Advisors Need To Bet on Beneficiaries

Fans of college sports, particularly football in this era of name, image and likeness (NIL), are familiar with coach-speak that goes something like this: “One of my most important recruiting jobs was convincing (insert player name here) to stay.”

There’s a lesson in there for advisors and it’s easy to understand: in wealth management terms, the “player” you’re trying to convince to stay is an existing client’s beneficiary. In a perfect, beneficiary retention is automatic. A client’s spouse is named as the beneficiary of their investment accounts and other assets and when that client passes on, the spouse becomes a client, if they’re not already.

Adding to the ideal scenario is that the heirs – children, grandchildren, other younger relatives – will become clients when the older clients pass on. Of course, advisors know that client retention doesn’t always go according to plan. In fact, convincing beneficiaries to stay on after they’ve been bequeathed assets is comparable to working with fresh prospects.

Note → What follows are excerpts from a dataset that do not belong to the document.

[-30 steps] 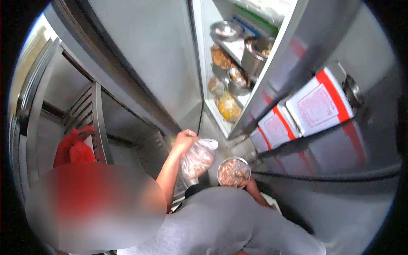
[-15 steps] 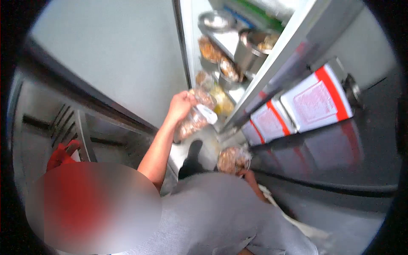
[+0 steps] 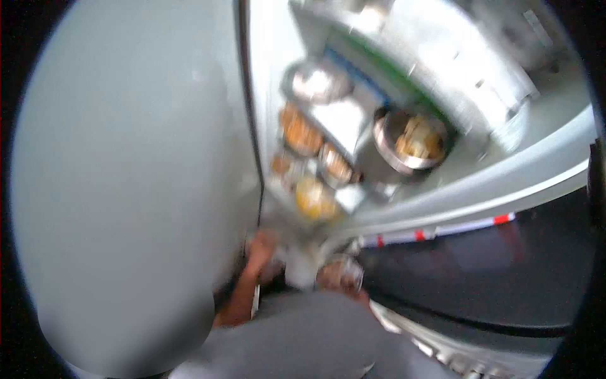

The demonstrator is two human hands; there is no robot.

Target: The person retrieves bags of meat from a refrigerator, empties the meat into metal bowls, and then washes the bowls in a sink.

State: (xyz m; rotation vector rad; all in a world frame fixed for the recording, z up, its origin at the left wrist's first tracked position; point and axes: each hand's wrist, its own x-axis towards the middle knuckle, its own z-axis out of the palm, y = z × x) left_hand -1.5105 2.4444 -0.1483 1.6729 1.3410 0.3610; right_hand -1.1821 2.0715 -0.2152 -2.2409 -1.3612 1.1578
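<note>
The right hand [image 3: 362,298] is gripping the near rim of the stiff-looking bowl [image 3: 361,271], whose food [image 3: 338,276] is probably adding weight and favouring that rim hold, while leftward the left hand [image 3: 262,245] is blurring, its grip impossible to tell.

Blurred left hand [image 3: 263,246], right hand [image 3: 363,297] at a filled bowl [image 3: 360,276], stocked shelves [image 3: 341,123] beyond

View blurred; no text can be read.
</note>
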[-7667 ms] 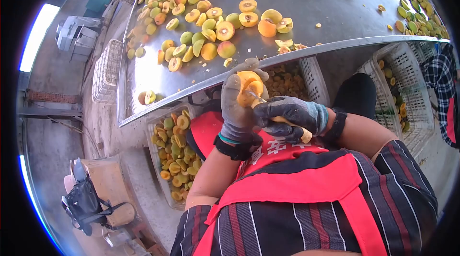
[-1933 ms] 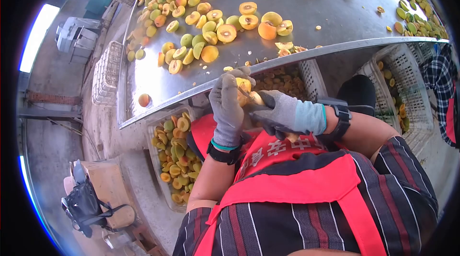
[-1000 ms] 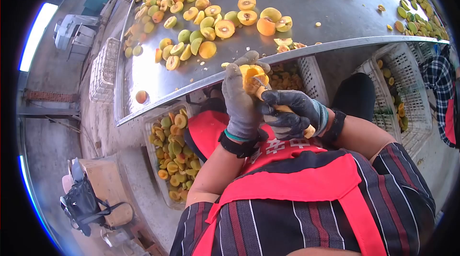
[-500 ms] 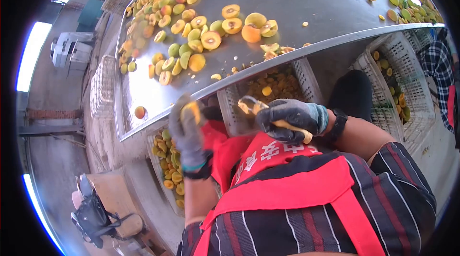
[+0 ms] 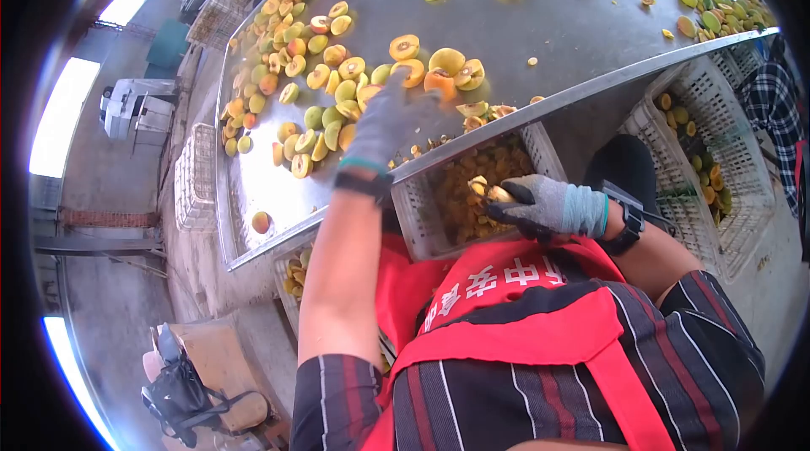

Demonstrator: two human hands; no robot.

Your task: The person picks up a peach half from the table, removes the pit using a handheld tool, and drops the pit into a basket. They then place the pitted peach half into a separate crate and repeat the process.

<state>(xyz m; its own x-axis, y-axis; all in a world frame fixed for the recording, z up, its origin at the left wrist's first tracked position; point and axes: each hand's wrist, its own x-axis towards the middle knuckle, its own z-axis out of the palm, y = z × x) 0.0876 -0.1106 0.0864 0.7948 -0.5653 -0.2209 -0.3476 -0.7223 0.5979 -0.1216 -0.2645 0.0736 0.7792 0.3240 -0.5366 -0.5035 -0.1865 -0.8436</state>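
Note:
My left hand point(image 5: 390, 120), in a grey glove, reaches over the metal table among halved stone fruits point(image 5: 408, 71). Motion blurs it, but its fingers look stretched out and apart, close to an orange fruit half point(image 5: 440, 83). Below the table edge, my right hand point(image 5: 547, 202) is closed around a small pitting tool point(image 5: 499, 194) with a yellowish handle. Bits of yellow pulp cling around the tool's tip; the glove covers most of its handle. Under it stands a white crate point(image 5: 421, 219) with fruit scraps inside.
The metal table point(image 5: 498, 37) has a raised rim. More fruit halves point(image 5: 717, 16) lie at its far right. A crate point(image 5: 732, 156) of fruit stands to the right, another crate point(image 5: 196, 177) to the left. A black bag point(image 5: 181, 392) rests on a cardboard box at lower left.
My left hand has moved up from before the apron onto the table, and the yellow piece seen in it no longer shows. My right hand has shifted slightly right with the tool.

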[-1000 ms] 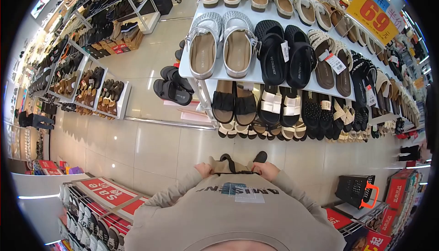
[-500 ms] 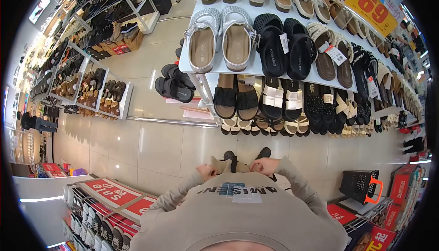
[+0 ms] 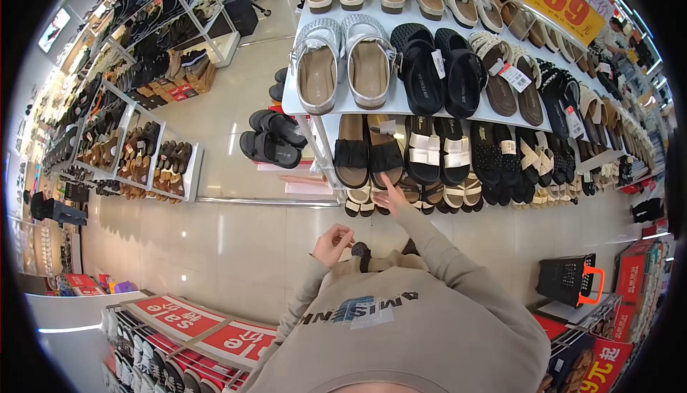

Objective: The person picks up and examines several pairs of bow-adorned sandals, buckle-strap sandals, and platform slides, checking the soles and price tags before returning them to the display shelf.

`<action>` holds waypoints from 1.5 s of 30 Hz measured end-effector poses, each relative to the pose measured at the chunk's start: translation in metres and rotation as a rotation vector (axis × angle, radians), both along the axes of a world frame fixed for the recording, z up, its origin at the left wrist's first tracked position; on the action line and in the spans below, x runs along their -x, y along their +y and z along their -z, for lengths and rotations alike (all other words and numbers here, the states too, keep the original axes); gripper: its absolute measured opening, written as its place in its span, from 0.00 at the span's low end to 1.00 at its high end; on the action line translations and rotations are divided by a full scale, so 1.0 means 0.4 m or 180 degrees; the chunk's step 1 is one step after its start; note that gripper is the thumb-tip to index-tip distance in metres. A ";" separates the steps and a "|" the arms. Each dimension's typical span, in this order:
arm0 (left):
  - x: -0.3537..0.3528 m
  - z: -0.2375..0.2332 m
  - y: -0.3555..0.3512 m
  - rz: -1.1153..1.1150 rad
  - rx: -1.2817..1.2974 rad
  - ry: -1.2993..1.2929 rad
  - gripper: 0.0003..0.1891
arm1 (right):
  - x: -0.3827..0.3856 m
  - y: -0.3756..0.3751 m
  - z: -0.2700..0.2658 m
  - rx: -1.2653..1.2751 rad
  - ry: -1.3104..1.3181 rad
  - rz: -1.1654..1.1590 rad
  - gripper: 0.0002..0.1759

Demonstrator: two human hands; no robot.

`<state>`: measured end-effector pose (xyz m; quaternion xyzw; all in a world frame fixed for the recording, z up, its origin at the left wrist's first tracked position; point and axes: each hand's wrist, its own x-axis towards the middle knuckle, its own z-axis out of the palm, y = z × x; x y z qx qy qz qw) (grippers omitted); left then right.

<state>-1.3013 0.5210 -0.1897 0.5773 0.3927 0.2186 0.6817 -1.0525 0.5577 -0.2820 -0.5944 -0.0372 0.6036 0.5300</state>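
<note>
My right hand (image 3: 388, 195) reaches forward to the lower shelf. Its fingers are stretched out, with one fingertip right at the front edge of a black-strapped slide sandal (image 3: 387, 157). The matching slide sandal (image 3: 351, 154) lies beside it on the left, brown-soled with the same gathered strap. Close to my body, my left hand (image 3: 333, 244) hangs in the air with fingers loosely bent, holding nothing. White-strapped black sandals (image 3: 424, 151) stand just right of the pair. Above them, silver woven shoes (image 3: 317, 67) sit on the white top shelf (image 3: 292, 99).
More sandals fill the rack to the right, under a yellow price sign (image 3: 565, 3). Black slides (image 3: 270, 148) rest on the left. Behind me are a shoe rack with red sale signs (image 3: 175, 316) and a black basket (image 3: 565, 278). A person (image 3: 57, 209) stands far left.
My right hand has gone from my waist forward to the black-strapped slide sandal, its fingers stretching out. My left hand has lifted slightly away from my waist.
</note>
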 end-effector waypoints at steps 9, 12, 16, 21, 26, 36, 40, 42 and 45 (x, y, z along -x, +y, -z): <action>0.009 -0.008 0.029 -0.0272 0.0325 -0.0420 0.12 | 0.021 -0.043 -0.070 -0.0230 0.0263 0.0608 0.32; 0.015 0.011 0.057 -0.0255 0.0545 -0.0680 0.15 | 0.034 -0.122 -0.116 -0.0105 0.0172 0.0484 0.34; -0.024 -0.060 0.092 -0.0497 0.1041 -0.0842 0.23 | 0.059 -0.255 -0.210 -0.0235 -0.0033 0.0341 0.29; -0.124 -0.091 0.138 -0.0072 0.0981 -0.1589 0.33 | 0.068 -0.377 -0.194 -0.1005 -0.0319 -0.0255 0.20; -0.201 -0.115 0.114 0.0540 0.1408 -0.3033 0.49 | 0.088 -0.401 -0.203 -0.1452 -0.0800 -0.1310 0.20; -0.044 -0.006 0.154 0.0557 0.0486 -0.2494 0.50 | -0.077 -0.372 -0.565 -0.1269 -0.0618 -0.2218 0.17; -0.056 -0.093 0.152 0.0381 -0.0001 -0.2235 0.57 | 0.039 -0.341 -0.673 -0.1502 -0.1090 -0.1639 0.16; -0.056 -0.117 0.140 0.0312 0.0084 -0.2326 0.58 | 0.099 -0.325 -0.684 -0.2215 -0.3130 -0.1381 0.17; -0.038 -0.141 0.137 0.0202 0.0155 -0.2432 0.59 | 0.165 -0.331 -0.728 -0.1712 -0.4067 -0.1622 0.20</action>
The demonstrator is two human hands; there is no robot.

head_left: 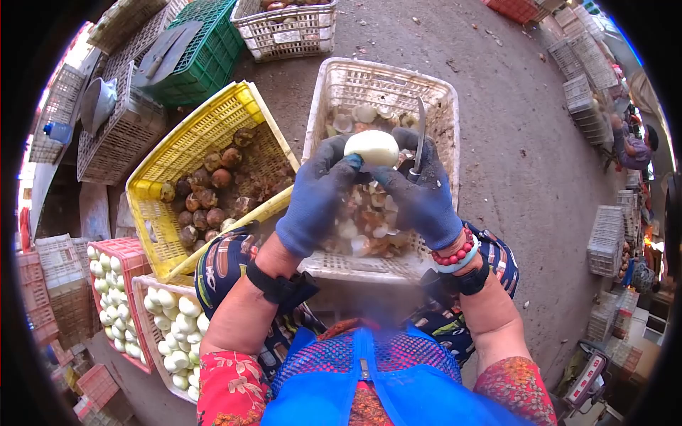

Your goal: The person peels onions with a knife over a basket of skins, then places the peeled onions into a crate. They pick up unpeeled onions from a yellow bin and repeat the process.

It’s also not entirely on advisors to retain beneficiaries. Clients themselves should be talking with their beneficiaries about the benefits of working with fiduciaries – particularly the one that’s already in place. Unfortunately, data indicate clients aren’t having those conversations, meaning advisors need to initiate a conversation about a conversation.

Emotional Considerations Matter

On the surface, estate planning is analytical. It’s viewed as a task – an important one, but a task nonetheless. That perspective, while accurate, obfuscates the emotional component of one person sitting with another discussing their own mortality and how life will go on after their gone. It’s not easy to harness those emotions and that explains why many older clients are “emotional resistors.” That resistance can be a hurdle when it comes to easy conversion of beneficiaries to clients.

“These emotional resistors are a strategic opportunity for you to step into the emotional-relational aspects of your clients’ planning. In particular, this is an opportunity for you to help families have the conversations they want to have but don’t know how to start,” according to Fidelity.

The asset manager highlights other issues, including new model of client engagement that evolves the conversation beyond a client simply naming their spouse as beneficiary. Perhaps surprising to some advisors, beneficiary naming is an opportune time to lean on soft skills and display empathy while providing value for both the client and, potentially, the practice.

“Beneficiary naming is a great opportunity to connect more deeply with clients,” notes Fidelity’s Jonathan Habbersohn. “By adopting a Story mindset, we ask questions that bring the whole family into the conversation. And we help our clients toggle from putting a name on a line to thinking through the impact of the decision on the most important people in their life. It’s a good example of changing the relationship curve just by engaging differently.”

Embrace the Story

Storytelling is an underrated skill for advisors. It highlights your experience, values and humanizes you to clients. It’s a pursuit that’s also meaningful when it comes to beneficiary naming because clients want their bequeathed wealth to have meaning, also known as leaving a legacy.

That is to say when an advisor is helping a client tackle beneficiary naming, it’s an appropriate time to enter story mode, but in this case the storytelling belongs to the client. Think of it as building connections across a family’s various generations because all of those family members, not just a named beneficiary, stand to benefit from the transfer of wealth.

“The idea behind the Story mindset is that ‘Individuals and their decisions cannot be understood in isolation from their families,’” concludes Fidelity. “This is the core premise of FCFE’s Family Wealth System model, which highlights the interconnectivity of advisors, clients, families, and wealth decisions. This idea reminds us all that whenever a client is making a planning decision, it needs to be informed by both the client’s experiences and the experiences of those impacted by the client’s planning.”